Input material:
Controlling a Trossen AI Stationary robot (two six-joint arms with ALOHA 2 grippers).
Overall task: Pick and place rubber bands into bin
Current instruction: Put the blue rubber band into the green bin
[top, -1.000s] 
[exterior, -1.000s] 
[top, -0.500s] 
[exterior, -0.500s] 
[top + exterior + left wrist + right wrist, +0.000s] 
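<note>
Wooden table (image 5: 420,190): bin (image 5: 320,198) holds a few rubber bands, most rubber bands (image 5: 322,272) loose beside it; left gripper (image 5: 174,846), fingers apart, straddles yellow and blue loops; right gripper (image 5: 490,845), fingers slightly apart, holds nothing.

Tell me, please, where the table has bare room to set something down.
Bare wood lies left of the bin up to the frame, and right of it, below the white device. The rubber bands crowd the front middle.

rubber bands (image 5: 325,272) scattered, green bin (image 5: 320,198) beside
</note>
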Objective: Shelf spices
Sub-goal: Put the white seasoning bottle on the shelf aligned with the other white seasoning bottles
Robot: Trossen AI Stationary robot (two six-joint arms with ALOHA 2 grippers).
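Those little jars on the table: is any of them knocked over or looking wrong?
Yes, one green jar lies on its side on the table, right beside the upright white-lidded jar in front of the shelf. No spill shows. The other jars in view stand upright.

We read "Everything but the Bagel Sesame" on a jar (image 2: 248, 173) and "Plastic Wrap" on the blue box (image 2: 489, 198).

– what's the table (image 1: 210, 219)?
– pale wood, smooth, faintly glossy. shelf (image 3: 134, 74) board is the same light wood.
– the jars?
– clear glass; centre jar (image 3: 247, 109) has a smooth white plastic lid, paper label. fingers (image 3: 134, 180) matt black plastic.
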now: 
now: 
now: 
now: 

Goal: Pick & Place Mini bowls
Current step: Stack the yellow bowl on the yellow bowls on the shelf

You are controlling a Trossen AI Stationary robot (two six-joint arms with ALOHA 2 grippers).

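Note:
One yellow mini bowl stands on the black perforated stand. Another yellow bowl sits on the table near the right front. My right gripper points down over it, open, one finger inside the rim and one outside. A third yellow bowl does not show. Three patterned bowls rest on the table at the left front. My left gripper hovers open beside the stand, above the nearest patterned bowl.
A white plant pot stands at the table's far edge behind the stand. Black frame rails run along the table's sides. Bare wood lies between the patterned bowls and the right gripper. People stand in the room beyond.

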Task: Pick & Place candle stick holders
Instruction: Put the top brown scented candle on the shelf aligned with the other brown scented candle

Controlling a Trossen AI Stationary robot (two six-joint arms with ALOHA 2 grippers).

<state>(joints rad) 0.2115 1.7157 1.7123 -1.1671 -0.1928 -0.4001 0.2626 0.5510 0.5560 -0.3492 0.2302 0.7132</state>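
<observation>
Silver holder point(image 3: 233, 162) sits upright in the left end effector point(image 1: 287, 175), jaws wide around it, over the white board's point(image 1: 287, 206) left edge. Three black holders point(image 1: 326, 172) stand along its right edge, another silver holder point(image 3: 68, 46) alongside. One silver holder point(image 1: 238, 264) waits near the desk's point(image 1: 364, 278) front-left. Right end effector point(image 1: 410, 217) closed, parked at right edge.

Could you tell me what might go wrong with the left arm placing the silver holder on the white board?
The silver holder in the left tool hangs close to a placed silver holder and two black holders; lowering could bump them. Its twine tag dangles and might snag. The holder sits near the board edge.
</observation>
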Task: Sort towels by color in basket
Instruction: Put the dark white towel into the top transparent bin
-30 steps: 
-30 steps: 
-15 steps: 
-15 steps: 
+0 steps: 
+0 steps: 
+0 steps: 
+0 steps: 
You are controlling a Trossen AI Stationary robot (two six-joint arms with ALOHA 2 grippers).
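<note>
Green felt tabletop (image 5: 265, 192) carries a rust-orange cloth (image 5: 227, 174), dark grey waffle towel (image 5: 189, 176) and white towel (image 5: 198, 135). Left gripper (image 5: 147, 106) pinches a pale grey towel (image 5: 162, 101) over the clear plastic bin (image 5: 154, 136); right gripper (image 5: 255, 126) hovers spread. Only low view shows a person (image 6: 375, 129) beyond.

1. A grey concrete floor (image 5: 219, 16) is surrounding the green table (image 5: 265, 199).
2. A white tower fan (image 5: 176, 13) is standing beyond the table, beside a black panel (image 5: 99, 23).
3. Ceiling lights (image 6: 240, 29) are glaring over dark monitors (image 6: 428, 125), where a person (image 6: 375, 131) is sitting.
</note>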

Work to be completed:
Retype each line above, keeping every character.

Solution to the exercise:
Controlling a Trossen AI Stationary robot (two six-joint arms with ALOHA 2 grippers).
Overall task: Pick and place rubber bands into bin
Current instruction: Put the blue rubber band into the green bin
[top, -1.000s] 
[exterior, -1.000s] 
[top, -0.500s] 
[exterior, -0.500s] 
[top + exterior + left wrist + right wrist, +0.000s] 
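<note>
Wooden table (image 5: 420,190): bin (image 5: 320,198) holds a few rubber bands, most rubber bands (image 5: 322,272) loose beside it; left gripper (image 5: 174,846), fingers apart, straddles yellow and blue loops; right gripper (image 5: 490,845), fingers slightly apart, holds nothing.

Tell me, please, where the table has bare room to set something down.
Bare wood lies left of the bin up to the frame, and right of it, below the white device. The rubber bands crowd the front middle.

rubber bands (image 5: 325,272) scattered, green bin (image 5: 320,198) beside
</note>
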Objective: Shelf spices
Sub-goal: Put the white seasoning bottle on the shelf aligned with the other white seasoning bottles
Robot: Trossen AI Stationary robot (two six-joint arms with ALOHA 2 grippers).
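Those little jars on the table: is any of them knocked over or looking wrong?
Yes, one green jar lies on its side on the table, right beside the upright white-lidded jar in front of the shelf. No spill shows. The other jars in view stand upright.

We read "Everything but the Bagel Sesame" on a jar (image 2: 248, 173) and "Plastic Wrap" on the blue box (image 2: 489, 198).

– what's the table (image 1: 210, 219)?
– pale wood, smooth, faintly glossy. shelf (image 3: 134, 74) board is the same light wood.
– the jars?
– clear glass; centre jar (image 3: 247, 109) has a smooth white plastic lid, paper label. fingers (image 3: 134, 180) matt black plastic.
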now: 
now: 
now: 
now: 

Goal: Pick & Place Mini bowls
Current step: Stack the yellow bowl on the yellow bowls on the shelf

You are controlling a Trossen AI Stationary robot (two six-joint arms with ALOHA 2 grippers).

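Note:
One yellow mini bowl stands on the black perforated stand. Another yellow bowl sits on the table near the right front. My right gripper points down over it, open, one finger inside the rim and one outside. A third yellow bowl does not show. Three patterned bowls rest on the table at the left front. My left gripper hovers open beside the stand, above the nearest patterned bowl.
A white plant pot stands at the table's far edge behind the stand. Black frame rails run along the table's sides. Bare wood lies between the patterned bowls and the right gripper. People stand in the room beyond.
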
Task: Pick & Place candle stick holders
Instruction: Put the top brown scented candle on the shelf aligned with the other brown scented candle

Controlling a Trossen AI Stationary robot (two six-joint arms with ALOHA 2 grippers).

<state>(joints rad) 0.2115 1.7157 1.7123 -1.1671 -0.1928 -0.4001 0.2626 0.5510 0.5560 -0.3492 0.2302 0.7132</state>
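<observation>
Silver holder point(image 3: 233, 162) sits upright in the left end effector point(image 1: 287, 175), jaws wide around it, over the white board's point(image 1: 287, 206) left edge. Three black holders point(image 1: 326, 172) stand along its right edge, another silver holder point(image 3: 68, 46) alongside. One silver holder point(image 1: 238, 264) waits near the desk's point(image 1: 364, 278) front-left. Right end effector point(image 1: 410, 217) closed, parked at right edge.

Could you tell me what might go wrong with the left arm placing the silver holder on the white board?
The silver holder in the left tool hangs close to a placed silver holder and two black holders; lowering could bump them. Its twine tag dangles and might snag. The holder sits near the board edge.
</observation>
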Task: Sort towels by color in basket
Instruction: Put the dark white towel into the top transparent bin
-30 steps: 
-30 steps: 
-15 steps: 
-15 steps: 
+0 steps: 
+0 steps: 
+0 steps: 
+0 steps: 
You are controlling a Trossen AI Stationary robot (two six-joint arms with ALOHA 2 grippers).
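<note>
Green felt tabletop (image 5: 265, 192) carries a rust-orange cloth (image 5: 227, 174), dark grey waffle towel (image 5: 189, 176) and white towel (image 5: 198, 135). Left gripper (image 5: 147, 106) pinches a pale grey towel (image 5: 162, 101) over the clear plastic bin (image 5: 154, 136); right gripper (image 5: 255, 126) hovers spread. Only low view shows a person (image 6: 375, 129) beyond.

1. A grey concrete floor (image 5: 219, 16) is surrounding the green table (image 5: 265, 199).
2. A white tower fan (image 5: 176, 13) is standing beyond the table, beside a black panel (image 5: 99, 23).
3. Ceiling lights (image 6: 240, 29) are glaring over dark monitors (image 6: 428, 125), where a person (image 6: 375, 131) is sitting.
</note>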

What this exercise needed has been supplied.